Published in final edited form as: Nat Microbiol. 2022 Apr 28;7(5):640–652. doi: 10.1038/s41564-022-01105-z

Figure 2: Model fits quantify heterogeneity in viral dynamics and discordance in genome shedding between nasal and saliva samples.

Figure 2:

(A) Diagrams outlining structures of the refractory cell model and the immune effector cell model that best fit the nasal swab and saliva RTqPCR data, respectively. In the refractory cell model, target cells (T) are infected by viruses (V) at rate β. Infected cells first become eclipse cells (E) and do not produce viruses; at rate k, eclipse cells become productively infected cells (I) producing both viruses and interferon (F) at rate π and s, respectively. They die at rate δ. Binding of interferons with target cells induces an antiviral response that turns target cells into cells refractory to infection (R). The rate of induction of the antiviral response is Φ. Refractory cells can revert to target cells at rate ρ. In the effector cell model, we assume that over the course of infection, immune effector cells (X) that clear infected cells are activated and recruited.

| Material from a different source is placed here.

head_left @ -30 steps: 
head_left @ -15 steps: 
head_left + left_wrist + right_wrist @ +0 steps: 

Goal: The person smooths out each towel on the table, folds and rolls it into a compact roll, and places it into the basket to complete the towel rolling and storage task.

This leads to an increase in infected cell death rate from δ1 to δ1+δ2. (B) Model fits to nasal sample (navy blue) and saliva (teal) RTqPCR results from the same subset of individuals shown in figure 1A. Includes last recorded negative saliva RTqPCR result prior to study enrollment. Dotted lines represent the limit of detection (LoD) for the RTqPCR assays. Dots on the dotted lines denote measurements under the LoD. (C, D) Distributions of the exponential viral growth rates, days from infection to peak viral genome load, and days from peak to undetectable viral genome loads predicted by the refractory cell model (nasal data; panel C) and the immune effector model (saliva data; panel D) across 56 individuals in this cohort. (E) Association between age and the estimated strength of the antiviral immune response (Φ) based on nasal sample data. The Y axis is shown on a log 10 scale. Associations are examined using a standard linear regression analysis. The R-squared value and the p-value are reported. (F) Distribution of the differences in the estimated times of peak viral genome loads between the saliva and nasal samples. Bars colored teal and navy blue represent estimated saliva peaks that occur at least 0.5 day earlier and later than nasal samples, respectively. The gray bar indicates the number of individuals that have similar timing in the peaks.